**Your task**
No pictures are to be included when the entries below are reproduced exactly.
── Listed entries
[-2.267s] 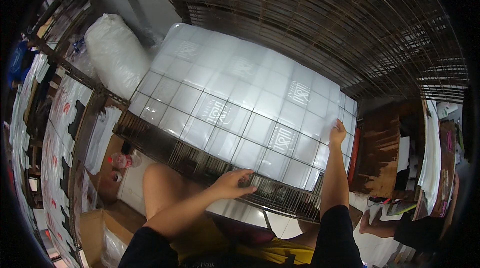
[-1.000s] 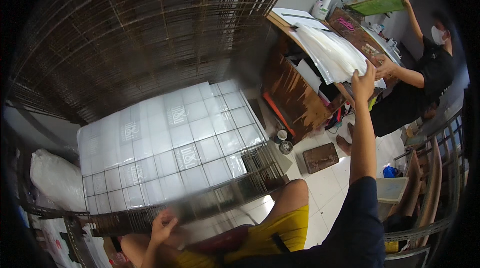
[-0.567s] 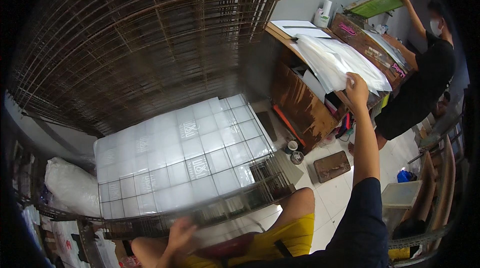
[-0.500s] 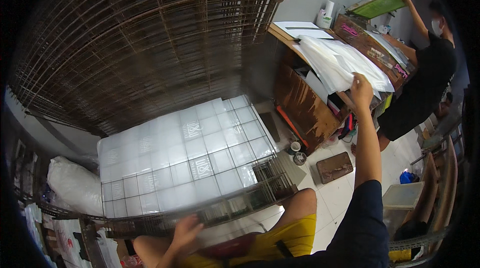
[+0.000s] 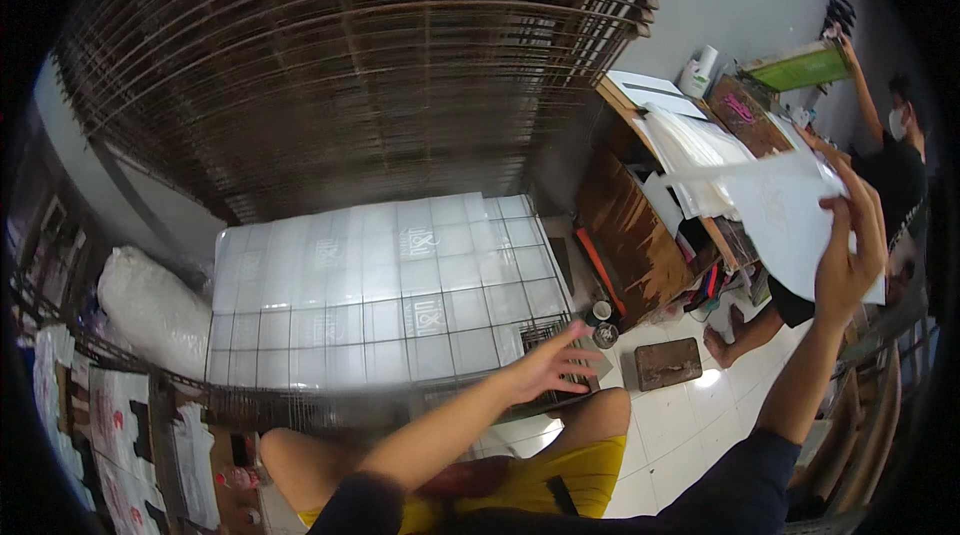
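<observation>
My right hand [image 5: 850,245] is raised at the right, its fingers closed on the edge of a thin white plastic bag [image 5: 780,215] with a faint printed mark. The bag hangs out to the left of the hand, partly blurred. My left hand [image 5: 548,367] has its fingers spread and holds nothing. It is over the near right corner of a wire drying rack [image 5: 545,333]. Rows of overlapping printed white plastic bags [image 5: 350,300] lie across that rack. Beyond my right hand, a pile of similar bags [image 5: 700,145] rests on a wooden cabinet.
Raised wire racks [image 5: 340,65] fill the far side above the bags. A wooden cabinet [image 5: 620,220] stands at the right, with a co-worker [image 5: 885,175] behind it holding a green-meshed frame [image 5: 800,68]. A brown box [image 5: 668,363] sits on the tiled floor. A stuffed white sack [image 5: 150,305] lies left.
My right hand has lifted a bag off the pile and moved right and nearer. My left hand has swung from my lap up and right, over the rack corner. The view has shifted.
</observation>
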The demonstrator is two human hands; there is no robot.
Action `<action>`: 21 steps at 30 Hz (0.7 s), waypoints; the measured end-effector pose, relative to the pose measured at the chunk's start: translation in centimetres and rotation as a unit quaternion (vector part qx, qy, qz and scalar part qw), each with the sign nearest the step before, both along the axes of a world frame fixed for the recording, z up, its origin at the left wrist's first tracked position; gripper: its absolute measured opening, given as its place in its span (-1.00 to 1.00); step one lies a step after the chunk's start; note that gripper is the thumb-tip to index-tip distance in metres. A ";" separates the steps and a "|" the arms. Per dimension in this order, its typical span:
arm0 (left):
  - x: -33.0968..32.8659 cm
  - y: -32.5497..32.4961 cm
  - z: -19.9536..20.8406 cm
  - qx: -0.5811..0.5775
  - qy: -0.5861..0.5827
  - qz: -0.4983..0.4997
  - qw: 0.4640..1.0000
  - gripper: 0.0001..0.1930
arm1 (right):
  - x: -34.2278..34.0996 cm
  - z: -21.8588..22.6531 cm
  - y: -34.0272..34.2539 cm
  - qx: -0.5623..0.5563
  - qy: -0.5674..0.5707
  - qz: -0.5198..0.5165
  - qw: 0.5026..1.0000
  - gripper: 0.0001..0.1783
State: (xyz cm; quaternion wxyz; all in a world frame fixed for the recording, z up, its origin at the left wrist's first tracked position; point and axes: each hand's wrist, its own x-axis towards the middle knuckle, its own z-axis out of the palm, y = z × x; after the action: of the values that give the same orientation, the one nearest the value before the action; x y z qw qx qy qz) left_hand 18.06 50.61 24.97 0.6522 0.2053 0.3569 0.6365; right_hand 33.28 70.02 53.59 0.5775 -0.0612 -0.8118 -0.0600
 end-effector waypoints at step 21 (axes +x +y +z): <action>-11.7 -18.7 -6.0 -0.013 -0.147 0.557 0.817 -0.02 | -6.1 -7.1 -16.7 -0.355 -0.327 0.359 0.799 -0.83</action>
State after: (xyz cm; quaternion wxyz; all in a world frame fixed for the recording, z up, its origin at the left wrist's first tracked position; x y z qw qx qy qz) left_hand 6.37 31.89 18.99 0.2336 -0.1332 0.3187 0.9089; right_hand 27.17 53.29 46.51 0.1957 0.0570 -0.8810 0.4270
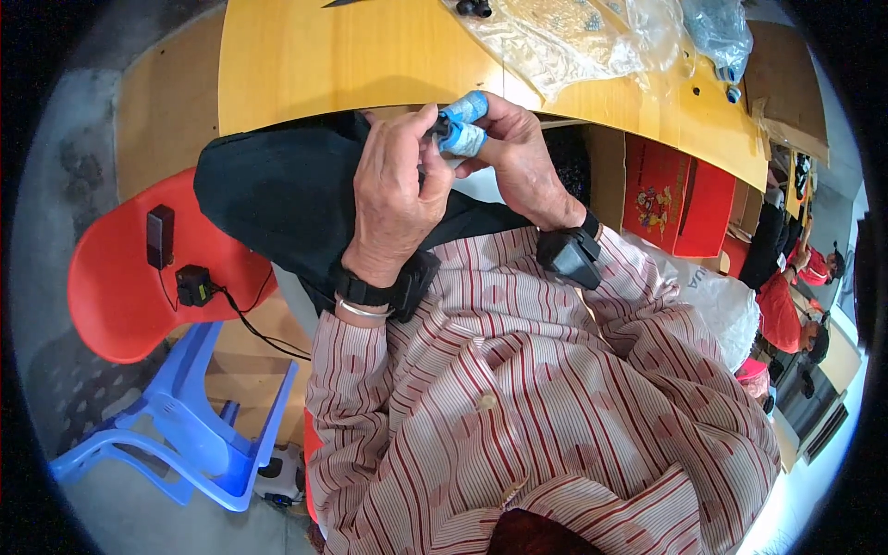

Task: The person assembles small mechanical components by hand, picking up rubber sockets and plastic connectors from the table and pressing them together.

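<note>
Black and small, the piece (441, 127) is between the 2 hands, in front of the near edge of the yellow table (370, 55). The right hand (532, 171) grasps this piece between its thumb and forefinger, and each of these 2 fingers wears a blue and white wrap (465, 141). The left hand (398, 190) brings its bent thumb and forefinger close to the same piece from the other side; whether they press on it, I cannot tell, because the fingertips partly hide the contact. Both wrists carry a black strap device, and on the left wrist there is also a pale bracelet (362, 313). Dark cloth (268, 199) is spread under the left hand. On the table, beyond the right hand, lies a clear bag (583, 42), with a blue bag (720, 32) to its right. Some black parts (474, 7) are at the far edge of the view. To the left, a red chair (111, 277) bears 2 black boxes (160, 236), and near it is a blue stool (199, 407). Below the table, to the right, is a red box (659, 199).
</note>
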Tool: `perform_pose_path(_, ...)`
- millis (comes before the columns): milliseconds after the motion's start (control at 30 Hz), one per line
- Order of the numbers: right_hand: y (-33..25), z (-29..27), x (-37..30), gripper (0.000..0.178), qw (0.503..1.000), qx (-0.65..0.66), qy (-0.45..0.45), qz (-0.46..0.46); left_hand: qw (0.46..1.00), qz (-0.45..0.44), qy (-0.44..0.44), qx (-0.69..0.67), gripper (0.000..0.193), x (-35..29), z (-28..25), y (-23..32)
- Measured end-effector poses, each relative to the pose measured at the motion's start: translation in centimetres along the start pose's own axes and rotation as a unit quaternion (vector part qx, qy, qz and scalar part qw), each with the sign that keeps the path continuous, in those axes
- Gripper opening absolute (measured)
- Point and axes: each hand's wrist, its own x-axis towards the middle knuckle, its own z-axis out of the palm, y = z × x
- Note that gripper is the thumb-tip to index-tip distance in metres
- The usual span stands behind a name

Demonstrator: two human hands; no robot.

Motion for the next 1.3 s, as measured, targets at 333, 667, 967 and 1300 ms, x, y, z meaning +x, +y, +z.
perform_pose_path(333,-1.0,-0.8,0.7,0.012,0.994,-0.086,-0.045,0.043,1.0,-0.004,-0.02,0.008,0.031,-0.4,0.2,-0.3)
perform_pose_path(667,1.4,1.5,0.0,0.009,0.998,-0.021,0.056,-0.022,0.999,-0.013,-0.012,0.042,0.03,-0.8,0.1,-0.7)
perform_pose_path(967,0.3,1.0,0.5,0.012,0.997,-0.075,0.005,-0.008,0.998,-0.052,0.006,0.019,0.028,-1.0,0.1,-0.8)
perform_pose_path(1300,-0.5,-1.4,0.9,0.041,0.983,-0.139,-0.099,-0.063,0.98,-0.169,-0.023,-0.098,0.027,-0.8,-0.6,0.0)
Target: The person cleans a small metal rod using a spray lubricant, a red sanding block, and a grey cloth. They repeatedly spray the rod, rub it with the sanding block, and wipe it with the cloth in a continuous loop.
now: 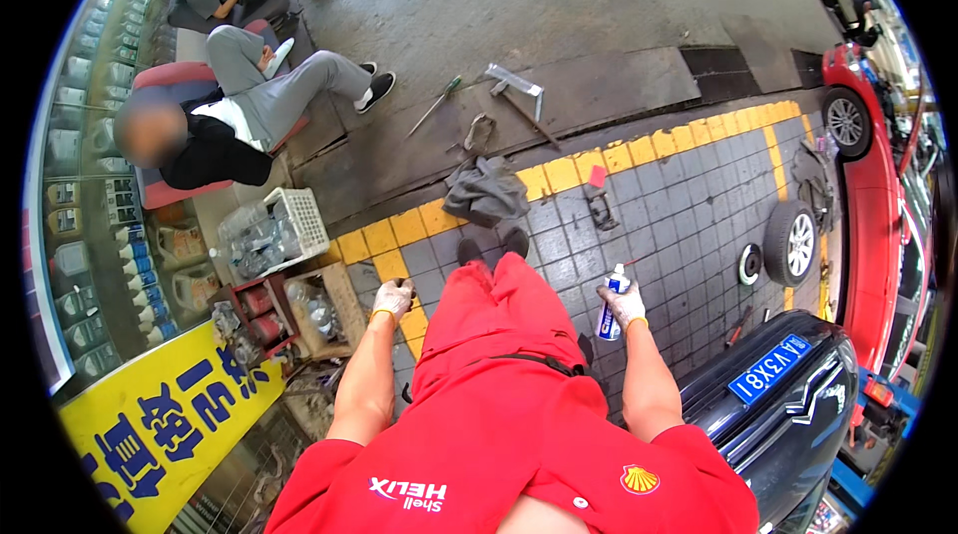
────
**Output of the exercise**
[-2.267s] 
[-1.000s] 
[-0.567s] 
[-0.500s] 
[+0.000s] 
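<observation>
My right hand [image 5: 850,245] is raised at the right, its fingers closed on the edge of a thin white plastic bag [image 5: 780,215] with a faint printed mark. The bag hangs out to the left of the hand, partly blurred. My left hand [image 5: 548,367] has its fingers spread and holds nothing. It is over the near right corner of a wire drying rack [image 5: 545,333]. Rows of overlapping printed white plastic bags [image 5: 350,300] lie across that rack. Beyond my right hand, a pile of similar bags [image 5: 700,145] rests on a wooden cabinet.
Raised wire racks [image 5: 340,65] fill the far side above the bags. A wooden cabinet [image 5: 620,220] stands at the right, with a co-worker [image 5: 885,175] behind it holding a green-meshed frame [image 5: 800,68]. A brown box [image 5: 668,363] sits on the tiled floor. A stuffed white sack [image 5: 150,305] lies left.
My right hand has lifted a bag off the pile and moved right and nearer. My left hand has swung from my lap up and right, over the rack corner. The view has shifted.
</observation>
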The demonstrator is two human hands; there is no robot.
Action `<action>`: 21 steps at 30 Hz (0.7 s), waypoints; the measured end-effector pose, relative to the pose measured at the chunk's start: translation in centimetres and rotation as a unit quaternion (vector part qx, qy, qz and scalar part qw), each with the sign nearest the step before, both along the axes of a world frame fixed for the recording, z up, its origin at the left wrist's first tracked position; gripper: its absolute measured opening, given as its place in its span (-1.00 to 1.00); step one lies a step after the chunk's start; note that gripper is the thumb-tip to index-tip distance in metres. A ";" separates the steps and a "|" the arms. Per dimension in this order, its typical span:
arm0 (left):
  - x: -33.0968..32.8659 cm
  - y: -32.5497..32.4961 cm
  - z: -19.9536..20.8406 cm
  - qx: -0.5811..0.5775
  - qy: -0.5861..0.5827
  - qz: -0.4983..0.4997
  - qw: 0.4640..1.0000
  - gripper: 0.0001..0.1930
arm1 (right):
  - x: -34.2278..34.0996 cm
  - z: -21.8588..22.6531 cm
  - y: -34.0272..34.2539 cm
  - qx: -0.5623..0.5563
  - qy: -0.5674..0.5707
  - qz: -0.5198..0.5165
  - qw: 0.5026..1.0000
  - gripper: 0.0001..0.1783
State: (xyz cm; quaternion wxyz; all in a world frame fixed for the recording, z up, its origin at the left wrist's first tracked position; point and axes: each hand's wrist, its own x-axis towards the middle knuckle, its own z-axis out of the palm, y = z × x; after the action: of the values that give the same orientation, the one nearest the value before the action; x y z qw qx qy qz) left_hand 18.06 50.61 24.97 0.6522 0.2053 0.3569 0.6365; right_hand 33.28 70.02 53.59 0.5775 -0.0612 -0.8118 -0.0600
 end-effector waypoints at step 21 (axes +x +y +z): <action>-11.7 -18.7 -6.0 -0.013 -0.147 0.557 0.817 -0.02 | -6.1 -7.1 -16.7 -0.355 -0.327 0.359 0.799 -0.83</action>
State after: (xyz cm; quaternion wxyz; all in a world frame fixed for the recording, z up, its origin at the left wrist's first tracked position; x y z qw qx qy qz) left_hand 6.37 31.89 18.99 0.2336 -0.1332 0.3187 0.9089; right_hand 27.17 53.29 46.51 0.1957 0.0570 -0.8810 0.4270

Task: The person assembles small mechanical components by hand, picking up rubber sockets and plastic connectors from the table and pressing them together.

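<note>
Black and small, the piece (441, 127) is between the 2 hands, in front of the near edge of the yellow table (370, 55). The right hand (532, 171) grasps this piece between its thumb and forefinger, and each of these 2 fingers wears a blue and white wrap (465, 141). The left hand (398, 190) brings its bent thumb and forefinger close to the same piece from the other side; whether they press on it, I cannot tell, because the fingertips partly hide the contact. Both wrists carry a black strap device, and on the left wrist there is also a pale bracelet (362, 313). Dark cloth (268, 199) is spread under the left hand. On the table, beyond the right hand, lies a clear bag (583, 42), with a blue bag (720, 32) to its right. Some black parts (474, 7) are at the far edge of the view. To the left, a red chair (111, 277) bears 2 black boxes (160, 236), and near it is a blue stool (199, 407). Below the table, to the right, is a red box (659, 199).
</note>
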Tool: `perform_pose_path(_, ...)`
- millis (comes before the columns): milliseconds after the motion's start (control at 30 Hz), one per line
- Order of the numbers: right_hand: y (-33..25), z (-29..27), x (-37..30), gripper (0.000..0.178), qw (0.503..1.000), qx (-0.65..0.66), qy (-0.45..0.45), qz (-0.46..0.46); left_hand: qw (0.46..1.00), qz (-0.45..0.44), qy (-0.44..0.44), qx (-0.69..0.67), gripper (0.000..0.193), x (-35..29), z (-28..25), y (-23..32)
- Measured end-effector poses, each relative to the pose measured at the motion's start: translation in centimetres along the start pose's own axes and rotation as a unit quaternion (vector part qx, qy, qz and scalar part qw), each with the sign that keeps the path continuous, in those axes
- Gripper opening absolute (measured)
- Point and axes: each hand's wrist, its own x-axis towards the middle knuckle, its own z-axis out of the palm, y = z × x
- Note that gripper is the thumb-tip to index-tip distance in metres
- The usual span stands behind a name

Demonstrator: two human hands; no robot.

Motion for the next 1.3 s, as measured, targets at 333, 667, 967 and 1300 ms, x, y, z meaning +x, +y, +z.
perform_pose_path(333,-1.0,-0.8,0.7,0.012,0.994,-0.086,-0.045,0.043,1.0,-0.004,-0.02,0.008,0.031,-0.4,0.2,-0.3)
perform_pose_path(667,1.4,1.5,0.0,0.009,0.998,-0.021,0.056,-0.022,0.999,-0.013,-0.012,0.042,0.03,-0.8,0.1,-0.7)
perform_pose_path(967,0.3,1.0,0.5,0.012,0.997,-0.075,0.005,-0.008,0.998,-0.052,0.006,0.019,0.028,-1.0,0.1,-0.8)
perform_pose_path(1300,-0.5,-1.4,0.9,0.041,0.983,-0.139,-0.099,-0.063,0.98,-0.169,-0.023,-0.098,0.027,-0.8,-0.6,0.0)
Target: The person cleans a small metal rod using a spray lubricant, a red sanding block, and a grey cloth. They repeatedly spray the rod, rub it with the sanding block, and wipe it with the cloth in a continuous loop.
now: 

The response to the exercise is now finished.